И у меня перед глазами встала она — такая, какой я видел ее в последний раз. Покончив со своими автоматическими телодвижениями, она перевернулась на живот и лежала ничком, как неживая, укрытая до ягодиц простыней, обхватив руками подушку и зарывшись в нее лицом. А я, наскоро умывшись, стоял посреди комнаты и в последний раз разглядывал это прекрасное «corps charmant», лежавшее на кровати.
Глядя на запад, где над просторами огромного континента садилось солнце, я понял, что лучше всего мне сейчас встать и пройти в хвост самолета, в туалет. Что я и сделал.
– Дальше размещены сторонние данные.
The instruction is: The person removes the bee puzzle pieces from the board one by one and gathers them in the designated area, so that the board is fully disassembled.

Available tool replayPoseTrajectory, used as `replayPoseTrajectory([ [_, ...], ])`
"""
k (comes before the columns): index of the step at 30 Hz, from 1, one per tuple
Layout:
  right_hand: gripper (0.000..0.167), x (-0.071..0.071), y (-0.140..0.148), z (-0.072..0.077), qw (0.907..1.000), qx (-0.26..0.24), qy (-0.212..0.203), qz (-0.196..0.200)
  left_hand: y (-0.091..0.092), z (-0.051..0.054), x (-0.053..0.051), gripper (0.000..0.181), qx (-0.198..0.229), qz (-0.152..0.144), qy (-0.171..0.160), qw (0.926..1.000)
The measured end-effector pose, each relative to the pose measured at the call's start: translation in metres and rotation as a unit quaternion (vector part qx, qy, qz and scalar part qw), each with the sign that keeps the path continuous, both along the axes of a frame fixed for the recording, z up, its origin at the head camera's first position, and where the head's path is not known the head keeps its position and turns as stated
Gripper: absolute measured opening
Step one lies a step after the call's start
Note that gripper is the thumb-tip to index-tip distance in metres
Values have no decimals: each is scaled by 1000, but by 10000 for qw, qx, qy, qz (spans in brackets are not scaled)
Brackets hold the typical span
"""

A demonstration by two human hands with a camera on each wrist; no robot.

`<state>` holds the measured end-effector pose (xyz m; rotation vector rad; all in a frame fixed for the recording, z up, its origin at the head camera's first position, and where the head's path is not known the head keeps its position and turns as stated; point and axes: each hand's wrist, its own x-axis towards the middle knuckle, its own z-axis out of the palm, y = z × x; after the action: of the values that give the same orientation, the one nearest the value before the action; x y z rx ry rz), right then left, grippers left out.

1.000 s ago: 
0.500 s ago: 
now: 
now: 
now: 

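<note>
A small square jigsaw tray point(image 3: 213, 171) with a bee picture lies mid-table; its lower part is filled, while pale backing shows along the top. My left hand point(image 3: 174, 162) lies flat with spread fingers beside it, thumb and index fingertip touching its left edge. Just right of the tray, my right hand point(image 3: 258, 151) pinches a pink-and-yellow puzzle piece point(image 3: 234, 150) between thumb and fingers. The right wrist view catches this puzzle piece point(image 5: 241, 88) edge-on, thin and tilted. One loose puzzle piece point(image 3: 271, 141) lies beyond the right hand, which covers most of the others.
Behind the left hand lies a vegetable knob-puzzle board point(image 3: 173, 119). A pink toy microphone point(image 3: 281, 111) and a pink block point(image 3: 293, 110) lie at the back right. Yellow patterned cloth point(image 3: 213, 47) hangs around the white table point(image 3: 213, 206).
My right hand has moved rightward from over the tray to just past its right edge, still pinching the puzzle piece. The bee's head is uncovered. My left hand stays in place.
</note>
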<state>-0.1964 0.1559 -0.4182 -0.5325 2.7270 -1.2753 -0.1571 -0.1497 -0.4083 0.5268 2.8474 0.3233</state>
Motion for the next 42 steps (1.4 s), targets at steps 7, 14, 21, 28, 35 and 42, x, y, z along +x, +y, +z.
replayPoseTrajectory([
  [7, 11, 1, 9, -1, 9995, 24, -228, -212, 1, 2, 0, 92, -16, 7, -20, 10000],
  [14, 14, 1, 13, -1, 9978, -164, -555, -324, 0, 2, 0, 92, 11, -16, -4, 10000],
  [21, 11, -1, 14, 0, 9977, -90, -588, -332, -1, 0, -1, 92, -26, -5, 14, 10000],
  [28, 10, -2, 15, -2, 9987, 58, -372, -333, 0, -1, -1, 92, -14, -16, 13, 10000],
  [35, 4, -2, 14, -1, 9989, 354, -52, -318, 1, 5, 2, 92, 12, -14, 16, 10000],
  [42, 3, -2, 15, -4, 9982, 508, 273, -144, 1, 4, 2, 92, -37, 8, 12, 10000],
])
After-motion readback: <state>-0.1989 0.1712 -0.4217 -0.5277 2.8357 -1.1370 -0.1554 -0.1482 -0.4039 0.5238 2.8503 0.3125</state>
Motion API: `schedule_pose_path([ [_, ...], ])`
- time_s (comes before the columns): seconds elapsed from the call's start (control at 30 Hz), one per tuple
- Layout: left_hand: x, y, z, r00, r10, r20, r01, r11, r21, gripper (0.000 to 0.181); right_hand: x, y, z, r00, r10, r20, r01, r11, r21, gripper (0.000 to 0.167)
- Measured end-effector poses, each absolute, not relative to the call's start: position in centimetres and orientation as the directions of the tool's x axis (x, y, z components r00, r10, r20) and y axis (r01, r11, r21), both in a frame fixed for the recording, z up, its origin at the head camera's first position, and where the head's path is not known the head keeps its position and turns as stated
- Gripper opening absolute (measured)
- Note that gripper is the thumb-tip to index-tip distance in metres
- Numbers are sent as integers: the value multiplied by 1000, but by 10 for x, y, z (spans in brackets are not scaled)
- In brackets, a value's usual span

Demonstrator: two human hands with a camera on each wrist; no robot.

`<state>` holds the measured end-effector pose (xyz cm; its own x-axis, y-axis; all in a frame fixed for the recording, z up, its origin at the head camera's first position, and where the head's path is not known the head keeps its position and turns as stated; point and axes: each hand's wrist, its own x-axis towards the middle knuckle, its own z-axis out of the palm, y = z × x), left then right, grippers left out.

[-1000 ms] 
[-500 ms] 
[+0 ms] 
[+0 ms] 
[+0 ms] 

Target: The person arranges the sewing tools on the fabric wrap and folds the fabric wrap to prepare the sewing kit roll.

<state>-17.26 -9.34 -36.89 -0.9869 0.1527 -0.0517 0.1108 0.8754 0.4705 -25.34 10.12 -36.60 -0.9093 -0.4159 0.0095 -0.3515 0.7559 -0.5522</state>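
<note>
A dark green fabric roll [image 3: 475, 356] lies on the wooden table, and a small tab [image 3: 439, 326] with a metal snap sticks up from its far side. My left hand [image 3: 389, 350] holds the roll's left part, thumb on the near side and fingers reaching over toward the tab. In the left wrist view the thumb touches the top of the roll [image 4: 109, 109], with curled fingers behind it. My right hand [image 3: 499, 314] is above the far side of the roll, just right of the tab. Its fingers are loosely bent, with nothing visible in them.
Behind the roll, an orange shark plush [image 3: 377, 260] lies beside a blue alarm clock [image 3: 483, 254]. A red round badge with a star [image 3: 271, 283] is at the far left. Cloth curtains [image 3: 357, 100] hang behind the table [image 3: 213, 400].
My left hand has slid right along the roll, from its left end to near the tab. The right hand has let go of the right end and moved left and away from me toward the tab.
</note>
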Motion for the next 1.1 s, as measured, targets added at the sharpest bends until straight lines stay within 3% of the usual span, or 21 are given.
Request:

Укрывшись там и заперев дверь, я сел на крышку унитаза, закрыл лицо руками и дал волю слезам.
Конец им положило, возможно, то обстоятельство, что я, будучи историком литературы и ценителем красивых образов, даже не относящихся к моей узкой специальности, вдруг вспомнил одну подходящую к случаю цитату из стихотворения Йейтса «Безумная Джейн и епископ», где Йейтс дивится тому, как любовь способна возводить свой дворец на куче навоза.
Что ж, если учесть мое местонахождение в эту минуту и мое душевное состояние, цитата была действительно подходящей.
И очень смешной — так, по крайней мере, мне показалось. Во всяком случае, она помогла мне преодолеть кризис. Я сполоснул лицо холодной водой, причесался и вернулся на свое место.
Устроившись в гостинице «Вест-Марк», я не выходил из номера до тех пор, пока не истек оговоренный срок. Я даже распорядился, чтобы мне туда приносили еду. Я не хотел пропустить минуты, когда зазвонит телефон. На сей раз никакая цитата не помогла мне преодолеть этот кризис молчания, но при мне были экзаменационные работы, сознание профессионального долга и бутылка теннессийского виски. Правда, льда к нему я не заказывал до самого обеда.